What is "Spending Down" for Medicaid?
"Spending down" is the shorthand term for reducing the value of assets owned by an individual in order to qualify for Medicaid assistance. The process of "spending down" is usually undertaken in order to qualify for Medicaid assistance with paying for long-term care in a nursing home. Although there are other Medicaid programs, for purposes of this discussion we will stick with Medicaid for the long-term care of elderly and disabled individuals.
Each state administers its own Medicaid program, and each state determines it's own Medicaid asset limit. Most, but not all, states have set the asset limit at $2,000 in cash and other resources for a single individual (not including monthly income, which is handled separately). So, for purposes of this explanation, we will use the $2,000 figure as an example. Contact your individual state Medicaid office for confirmation of the Medicaid asset limit in your state.
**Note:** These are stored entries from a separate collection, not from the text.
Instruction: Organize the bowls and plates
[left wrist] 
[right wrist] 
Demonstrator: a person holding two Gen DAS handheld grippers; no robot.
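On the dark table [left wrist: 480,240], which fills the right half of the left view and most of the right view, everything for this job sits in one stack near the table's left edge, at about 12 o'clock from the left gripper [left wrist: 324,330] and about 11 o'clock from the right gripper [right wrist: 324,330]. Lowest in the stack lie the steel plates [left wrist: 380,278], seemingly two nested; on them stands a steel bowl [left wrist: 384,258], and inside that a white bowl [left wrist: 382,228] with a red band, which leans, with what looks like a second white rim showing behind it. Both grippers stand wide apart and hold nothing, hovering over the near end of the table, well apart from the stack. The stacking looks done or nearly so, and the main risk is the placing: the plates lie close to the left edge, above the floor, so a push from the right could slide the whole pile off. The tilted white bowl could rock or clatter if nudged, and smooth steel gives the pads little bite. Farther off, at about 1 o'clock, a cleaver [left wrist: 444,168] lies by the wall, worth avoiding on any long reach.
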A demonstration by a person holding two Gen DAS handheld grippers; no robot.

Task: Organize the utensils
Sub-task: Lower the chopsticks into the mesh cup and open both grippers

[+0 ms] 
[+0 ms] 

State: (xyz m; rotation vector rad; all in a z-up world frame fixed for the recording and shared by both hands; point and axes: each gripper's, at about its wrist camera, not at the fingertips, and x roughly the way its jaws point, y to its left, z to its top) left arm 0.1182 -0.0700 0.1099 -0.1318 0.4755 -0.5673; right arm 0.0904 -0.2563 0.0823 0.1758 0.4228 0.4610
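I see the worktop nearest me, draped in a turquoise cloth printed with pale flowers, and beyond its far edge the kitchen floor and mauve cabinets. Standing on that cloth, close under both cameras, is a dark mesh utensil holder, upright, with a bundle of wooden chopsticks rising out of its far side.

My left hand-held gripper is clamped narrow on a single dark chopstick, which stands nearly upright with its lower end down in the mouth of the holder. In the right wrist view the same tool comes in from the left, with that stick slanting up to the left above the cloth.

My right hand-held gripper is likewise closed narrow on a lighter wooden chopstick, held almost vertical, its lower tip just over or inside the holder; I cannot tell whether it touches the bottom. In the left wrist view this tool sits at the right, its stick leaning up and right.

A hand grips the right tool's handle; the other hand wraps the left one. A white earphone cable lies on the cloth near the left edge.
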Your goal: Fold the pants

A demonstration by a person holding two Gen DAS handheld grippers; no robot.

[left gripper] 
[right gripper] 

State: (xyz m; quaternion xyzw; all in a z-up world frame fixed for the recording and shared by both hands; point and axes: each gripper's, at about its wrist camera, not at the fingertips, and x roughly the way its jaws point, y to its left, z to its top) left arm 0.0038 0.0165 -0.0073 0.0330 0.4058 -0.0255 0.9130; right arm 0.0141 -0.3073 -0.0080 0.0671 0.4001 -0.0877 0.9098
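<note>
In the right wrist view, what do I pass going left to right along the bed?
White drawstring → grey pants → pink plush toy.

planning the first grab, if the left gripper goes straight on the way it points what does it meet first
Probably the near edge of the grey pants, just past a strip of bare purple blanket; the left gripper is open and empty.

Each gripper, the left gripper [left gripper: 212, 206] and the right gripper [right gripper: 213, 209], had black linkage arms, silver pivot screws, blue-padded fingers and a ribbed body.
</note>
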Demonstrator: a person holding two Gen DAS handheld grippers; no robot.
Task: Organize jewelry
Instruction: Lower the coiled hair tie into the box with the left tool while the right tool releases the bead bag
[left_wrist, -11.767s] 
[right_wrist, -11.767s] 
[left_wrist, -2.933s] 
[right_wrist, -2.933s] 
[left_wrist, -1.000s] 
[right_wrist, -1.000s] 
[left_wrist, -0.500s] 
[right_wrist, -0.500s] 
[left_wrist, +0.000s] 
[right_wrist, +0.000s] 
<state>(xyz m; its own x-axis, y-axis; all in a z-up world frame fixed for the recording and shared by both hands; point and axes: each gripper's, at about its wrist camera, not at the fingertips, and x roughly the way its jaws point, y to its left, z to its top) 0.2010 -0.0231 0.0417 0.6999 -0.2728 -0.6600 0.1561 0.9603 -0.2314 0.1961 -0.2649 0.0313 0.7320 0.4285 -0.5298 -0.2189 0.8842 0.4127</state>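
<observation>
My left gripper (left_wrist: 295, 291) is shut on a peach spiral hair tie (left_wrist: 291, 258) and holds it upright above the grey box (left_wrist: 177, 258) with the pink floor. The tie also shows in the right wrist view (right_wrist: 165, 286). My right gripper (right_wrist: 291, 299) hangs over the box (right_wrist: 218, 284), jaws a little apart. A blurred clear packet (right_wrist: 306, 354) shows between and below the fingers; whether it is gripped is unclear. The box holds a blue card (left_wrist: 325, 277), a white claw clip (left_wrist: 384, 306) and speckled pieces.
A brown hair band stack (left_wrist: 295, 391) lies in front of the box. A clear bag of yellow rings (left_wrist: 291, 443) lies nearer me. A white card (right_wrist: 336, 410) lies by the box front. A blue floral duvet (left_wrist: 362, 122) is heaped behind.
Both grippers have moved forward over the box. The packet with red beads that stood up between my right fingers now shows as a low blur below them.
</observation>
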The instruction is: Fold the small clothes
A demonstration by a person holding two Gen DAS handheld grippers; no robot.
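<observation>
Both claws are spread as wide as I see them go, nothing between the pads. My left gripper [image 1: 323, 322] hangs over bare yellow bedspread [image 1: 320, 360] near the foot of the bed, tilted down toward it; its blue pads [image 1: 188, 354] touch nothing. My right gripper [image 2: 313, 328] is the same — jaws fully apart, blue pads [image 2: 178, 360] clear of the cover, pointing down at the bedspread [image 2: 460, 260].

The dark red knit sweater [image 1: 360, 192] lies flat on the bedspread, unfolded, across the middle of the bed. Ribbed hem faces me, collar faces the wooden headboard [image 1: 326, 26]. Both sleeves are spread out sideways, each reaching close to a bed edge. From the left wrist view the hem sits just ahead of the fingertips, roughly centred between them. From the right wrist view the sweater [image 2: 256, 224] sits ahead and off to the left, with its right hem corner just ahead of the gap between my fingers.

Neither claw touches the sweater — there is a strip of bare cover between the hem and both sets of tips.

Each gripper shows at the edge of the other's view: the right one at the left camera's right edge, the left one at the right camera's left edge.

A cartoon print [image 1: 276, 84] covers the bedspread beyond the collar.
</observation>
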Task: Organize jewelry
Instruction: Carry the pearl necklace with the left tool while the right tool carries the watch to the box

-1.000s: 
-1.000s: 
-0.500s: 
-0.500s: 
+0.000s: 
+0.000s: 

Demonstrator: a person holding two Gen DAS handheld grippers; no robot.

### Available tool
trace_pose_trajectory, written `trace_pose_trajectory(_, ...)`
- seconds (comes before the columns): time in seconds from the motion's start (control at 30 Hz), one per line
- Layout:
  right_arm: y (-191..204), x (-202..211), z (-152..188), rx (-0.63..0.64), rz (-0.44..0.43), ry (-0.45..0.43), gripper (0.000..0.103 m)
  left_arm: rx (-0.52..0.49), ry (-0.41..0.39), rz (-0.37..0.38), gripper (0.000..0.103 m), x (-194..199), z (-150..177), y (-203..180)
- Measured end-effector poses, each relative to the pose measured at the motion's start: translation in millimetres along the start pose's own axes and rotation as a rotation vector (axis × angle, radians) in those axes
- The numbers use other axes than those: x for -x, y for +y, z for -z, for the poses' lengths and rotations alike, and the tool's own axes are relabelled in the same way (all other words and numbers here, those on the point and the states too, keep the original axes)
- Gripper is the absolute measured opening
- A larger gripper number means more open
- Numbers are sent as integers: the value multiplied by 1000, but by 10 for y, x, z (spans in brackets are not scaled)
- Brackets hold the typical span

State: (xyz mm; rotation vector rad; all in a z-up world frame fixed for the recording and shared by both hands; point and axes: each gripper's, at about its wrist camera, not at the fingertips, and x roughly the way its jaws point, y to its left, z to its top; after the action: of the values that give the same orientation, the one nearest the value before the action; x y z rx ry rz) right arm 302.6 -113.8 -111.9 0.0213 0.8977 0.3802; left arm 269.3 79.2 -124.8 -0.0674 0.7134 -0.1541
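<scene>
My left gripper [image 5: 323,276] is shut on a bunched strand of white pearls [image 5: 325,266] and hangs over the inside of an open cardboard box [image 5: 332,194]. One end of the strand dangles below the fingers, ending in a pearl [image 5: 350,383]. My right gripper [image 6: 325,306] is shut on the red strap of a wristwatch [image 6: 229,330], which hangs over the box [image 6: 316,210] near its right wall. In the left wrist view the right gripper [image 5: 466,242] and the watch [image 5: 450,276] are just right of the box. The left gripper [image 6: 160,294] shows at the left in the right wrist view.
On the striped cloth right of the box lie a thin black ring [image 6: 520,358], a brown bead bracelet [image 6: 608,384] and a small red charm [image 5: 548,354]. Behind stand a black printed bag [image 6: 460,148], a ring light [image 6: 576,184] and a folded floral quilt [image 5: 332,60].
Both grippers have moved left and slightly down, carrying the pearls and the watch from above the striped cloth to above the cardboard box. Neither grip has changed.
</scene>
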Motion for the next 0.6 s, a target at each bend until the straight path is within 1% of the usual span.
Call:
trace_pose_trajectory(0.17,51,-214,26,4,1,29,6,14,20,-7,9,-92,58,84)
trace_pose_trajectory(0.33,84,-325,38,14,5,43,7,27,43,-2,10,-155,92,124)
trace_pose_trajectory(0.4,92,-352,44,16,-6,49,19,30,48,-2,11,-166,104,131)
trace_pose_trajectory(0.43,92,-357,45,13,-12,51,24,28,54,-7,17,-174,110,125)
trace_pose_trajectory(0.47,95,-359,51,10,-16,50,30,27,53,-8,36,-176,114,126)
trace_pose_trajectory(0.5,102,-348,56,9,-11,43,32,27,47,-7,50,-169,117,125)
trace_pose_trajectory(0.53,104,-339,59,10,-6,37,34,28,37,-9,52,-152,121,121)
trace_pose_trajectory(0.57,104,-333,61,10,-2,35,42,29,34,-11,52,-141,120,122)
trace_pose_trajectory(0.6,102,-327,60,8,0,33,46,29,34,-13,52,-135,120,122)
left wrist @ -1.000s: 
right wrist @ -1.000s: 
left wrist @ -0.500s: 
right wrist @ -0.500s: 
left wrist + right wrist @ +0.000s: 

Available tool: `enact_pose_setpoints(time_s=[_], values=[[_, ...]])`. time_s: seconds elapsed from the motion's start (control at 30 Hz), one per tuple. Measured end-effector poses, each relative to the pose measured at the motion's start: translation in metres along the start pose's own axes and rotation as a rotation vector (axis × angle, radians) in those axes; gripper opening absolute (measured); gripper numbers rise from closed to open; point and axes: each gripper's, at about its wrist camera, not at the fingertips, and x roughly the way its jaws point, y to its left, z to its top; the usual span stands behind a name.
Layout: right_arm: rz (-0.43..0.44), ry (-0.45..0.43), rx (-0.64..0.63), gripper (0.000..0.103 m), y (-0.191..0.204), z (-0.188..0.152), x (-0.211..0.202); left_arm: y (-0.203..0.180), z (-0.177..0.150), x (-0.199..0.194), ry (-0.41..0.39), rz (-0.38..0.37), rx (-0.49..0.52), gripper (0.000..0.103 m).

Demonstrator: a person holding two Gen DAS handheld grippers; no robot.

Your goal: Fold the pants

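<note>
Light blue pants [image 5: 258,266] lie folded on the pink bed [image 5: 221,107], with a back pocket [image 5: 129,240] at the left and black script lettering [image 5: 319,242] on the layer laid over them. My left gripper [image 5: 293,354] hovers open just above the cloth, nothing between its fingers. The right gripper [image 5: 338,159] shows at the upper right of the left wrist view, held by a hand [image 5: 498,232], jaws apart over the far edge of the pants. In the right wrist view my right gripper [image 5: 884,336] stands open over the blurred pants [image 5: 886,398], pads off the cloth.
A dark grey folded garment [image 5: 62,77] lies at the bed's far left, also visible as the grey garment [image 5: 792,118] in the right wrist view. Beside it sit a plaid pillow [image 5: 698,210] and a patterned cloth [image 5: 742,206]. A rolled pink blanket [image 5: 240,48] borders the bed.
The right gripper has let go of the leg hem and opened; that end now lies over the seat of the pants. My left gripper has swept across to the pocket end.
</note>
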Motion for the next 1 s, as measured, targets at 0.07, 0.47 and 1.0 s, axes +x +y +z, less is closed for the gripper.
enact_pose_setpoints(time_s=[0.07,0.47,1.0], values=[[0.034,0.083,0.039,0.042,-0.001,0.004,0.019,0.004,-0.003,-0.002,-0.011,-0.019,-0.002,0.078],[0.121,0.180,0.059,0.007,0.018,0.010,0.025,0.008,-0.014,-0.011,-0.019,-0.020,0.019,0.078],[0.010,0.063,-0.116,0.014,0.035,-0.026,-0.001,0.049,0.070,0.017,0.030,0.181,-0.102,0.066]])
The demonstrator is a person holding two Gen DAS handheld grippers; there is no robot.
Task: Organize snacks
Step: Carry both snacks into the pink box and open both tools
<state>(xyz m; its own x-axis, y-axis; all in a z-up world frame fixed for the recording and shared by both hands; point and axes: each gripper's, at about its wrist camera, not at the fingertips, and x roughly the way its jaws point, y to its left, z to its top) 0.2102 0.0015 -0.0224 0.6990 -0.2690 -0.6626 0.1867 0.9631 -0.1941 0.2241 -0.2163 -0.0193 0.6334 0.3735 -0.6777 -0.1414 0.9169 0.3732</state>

With a few exceptions that do not have to be counted, "assets" are everything of value that is owned by an individual. "Financial assets" can include such things as cash in any kind of bank account, stocks, bonds, IRAs, and insurance policies. Most real estate other than the family home will be considered to be a countable asset.
When a single individual "spends down," he or she uses up or transfers ownership of assets in order to reduce them to the allowable $2,000 limit. Some people do this by paying privately for care until their available funds have been reduced (spent down) to less than $2,000. Others pay off debts, purchase an (exempt) automobile, and make home modifications and repairs. Many purchase such things as pre-paid funerals, medical equipment, and items for personal use such as clothing, televisions and other items.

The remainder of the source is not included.